WHAT YOU SHOULD DO → Pictures should be left out while the data beneath this task is written out word for word.

INFORMATION PROVIDED →
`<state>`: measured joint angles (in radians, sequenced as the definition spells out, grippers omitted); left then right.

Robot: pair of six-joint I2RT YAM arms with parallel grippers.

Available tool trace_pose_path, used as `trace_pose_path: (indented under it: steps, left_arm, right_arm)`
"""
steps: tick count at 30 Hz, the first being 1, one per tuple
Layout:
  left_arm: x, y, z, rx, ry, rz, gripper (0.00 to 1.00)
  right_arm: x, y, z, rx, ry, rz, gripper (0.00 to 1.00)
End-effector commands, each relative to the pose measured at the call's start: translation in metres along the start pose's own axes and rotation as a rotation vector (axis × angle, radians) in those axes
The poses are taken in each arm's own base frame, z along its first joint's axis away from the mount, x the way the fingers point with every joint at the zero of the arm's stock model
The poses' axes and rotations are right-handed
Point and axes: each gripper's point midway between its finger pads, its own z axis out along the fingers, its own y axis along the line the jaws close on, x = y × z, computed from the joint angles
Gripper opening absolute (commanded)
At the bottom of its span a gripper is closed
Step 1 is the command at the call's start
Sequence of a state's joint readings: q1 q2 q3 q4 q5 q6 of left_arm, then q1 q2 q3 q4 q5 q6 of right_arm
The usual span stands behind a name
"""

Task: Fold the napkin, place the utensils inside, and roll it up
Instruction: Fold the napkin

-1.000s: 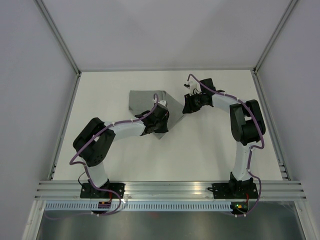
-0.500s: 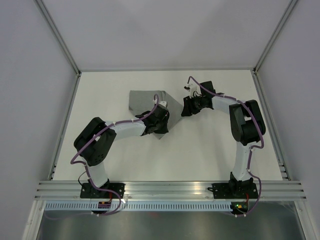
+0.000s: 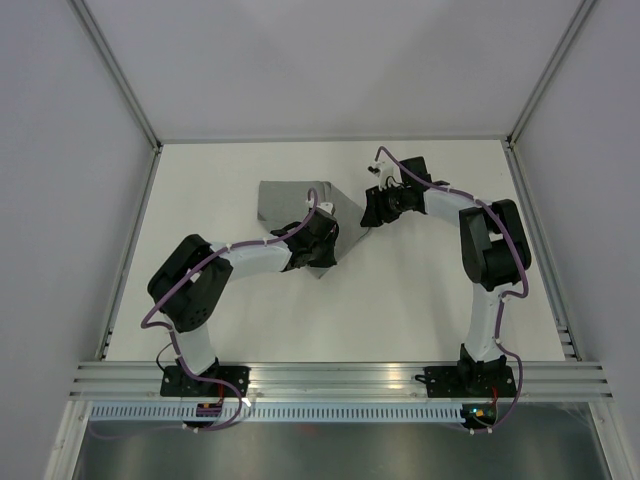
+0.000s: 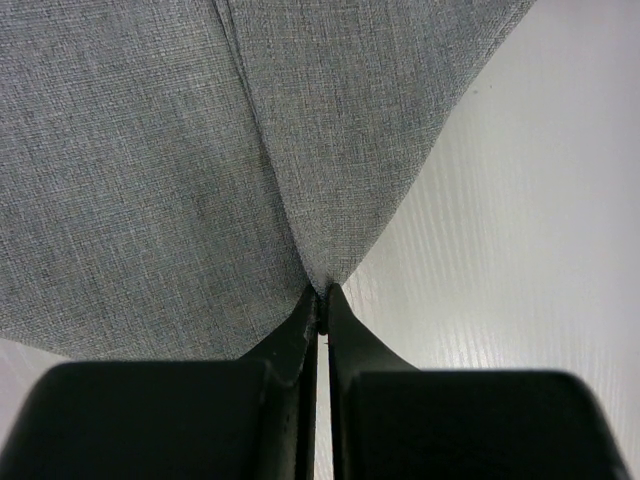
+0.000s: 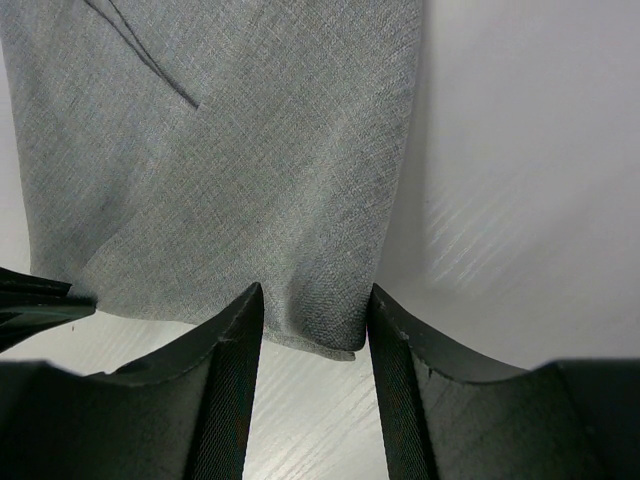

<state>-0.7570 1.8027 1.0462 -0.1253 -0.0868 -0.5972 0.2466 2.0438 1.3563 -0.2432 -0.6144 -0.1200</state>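
On napkin (image 4: 150, 150) corner, left tool (image 4: 322, 300) tight; right tool (image 5: 313, 300) agape astride edge.

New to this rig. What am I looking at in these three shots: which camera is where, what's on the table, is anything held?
Two robot arms are bolted at the near edge of a white table. The wide picture comes from a fixed camera above and behind them, so their bases sit at the bottom, with the left arm on the left. The other two are close-ups from a camera on each wrist, looking along that arm's own two fingers. On the table lies a grey napkin with a fold in it. The left hand is shut, pinching a corner of the cloth. The right hand is open, with its fingers on either side of another corner of the napkin, not closed on it. No utensils show in any view.
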Motion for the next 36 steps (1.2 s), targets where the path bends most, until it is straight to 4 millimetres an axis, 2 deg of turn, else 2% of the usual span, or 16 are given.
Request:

COMPLETED EXERCISE →
`<state>`: measured joint angles (in radians, sequenced as the definition spells out, grippers omitted); left then right.

Robot: pair of six-joint I2RT YAM arms with parallel grippers.

Available tool trace_pose_path, used as `trace_pose_path: (indented under it: steps, left_arm, right_arm)`
"""
steps: tick count at 30 Hz, the first being 1, one per tuple
Layout:
  left_arm: x, y, z, rx, ry, rz, gripper (0.00 to 1.00)
  right_arm: x, y, z, rx, ry, rz, gripper (0.00 to 1.00)
End-effector commands, each relative to the pose measured at the call's start: translation in metres along the start pose's own axes and rotation as a rotation vector (axis × angle, radians) in those axes
The poses are taken in each arm's own base frame, z along its first joint's axis away from the mount, x the way the fingers point with every joint at the zero of the arm's stock model
The poses' axes and rotations are right-handed
Point and axes: each gripper's point midway between its finger pads, its own z axis out along the fingers, its own y axis along the line the jaws close on, x = y × z, computed from the joint angles
Gripper opening absolute (commanded)
At the bottom of its span a gripper is closed
Step 1 is the command at the call's start
Sequence of a state's joint readings: q1 q2 q3 q4 q5 q6 of left_arm, then q1 q2 q3 q4 q5 q6 of right_arm
The usual span stands behind a name
"""

Task: Fold the napkin, place the utensils inside, and roll it up
Instruction: Fold the napkin

-1.000s: 
-0.500s: 
+0.000s: 
+0.000s: 
+0.000s: 

<state>-0.7570 1.8027 1.0462 -0.1253 -0.0868 -0.5972 0.2466 2.0438 1.3563 -0.2432 -0.6144 -0.1200</state>
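On napkin (image 4: 150, 150) corner, left tool (image 4: 322, 300) tight; right tool (image 5: 313, 300) agape astride edge.

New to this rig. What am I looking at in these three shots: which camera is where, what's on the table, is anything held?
Two robot arms are bolted at the near edge of a white table. The wide picture comes from a fixed camera above and behind them, so their bases sit at the bottom, with the left arm on the left. The other two are close-ups from a camera on each wrist, looking along that arm's own two fingers. On the table lies a grey napkin with a fold in it. The left hand is shut, pinching a corner of the cloth. The right hand is open, with its fingers on either side of another corner of the napkin, not closed on it. No utensils show in any view.
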Motion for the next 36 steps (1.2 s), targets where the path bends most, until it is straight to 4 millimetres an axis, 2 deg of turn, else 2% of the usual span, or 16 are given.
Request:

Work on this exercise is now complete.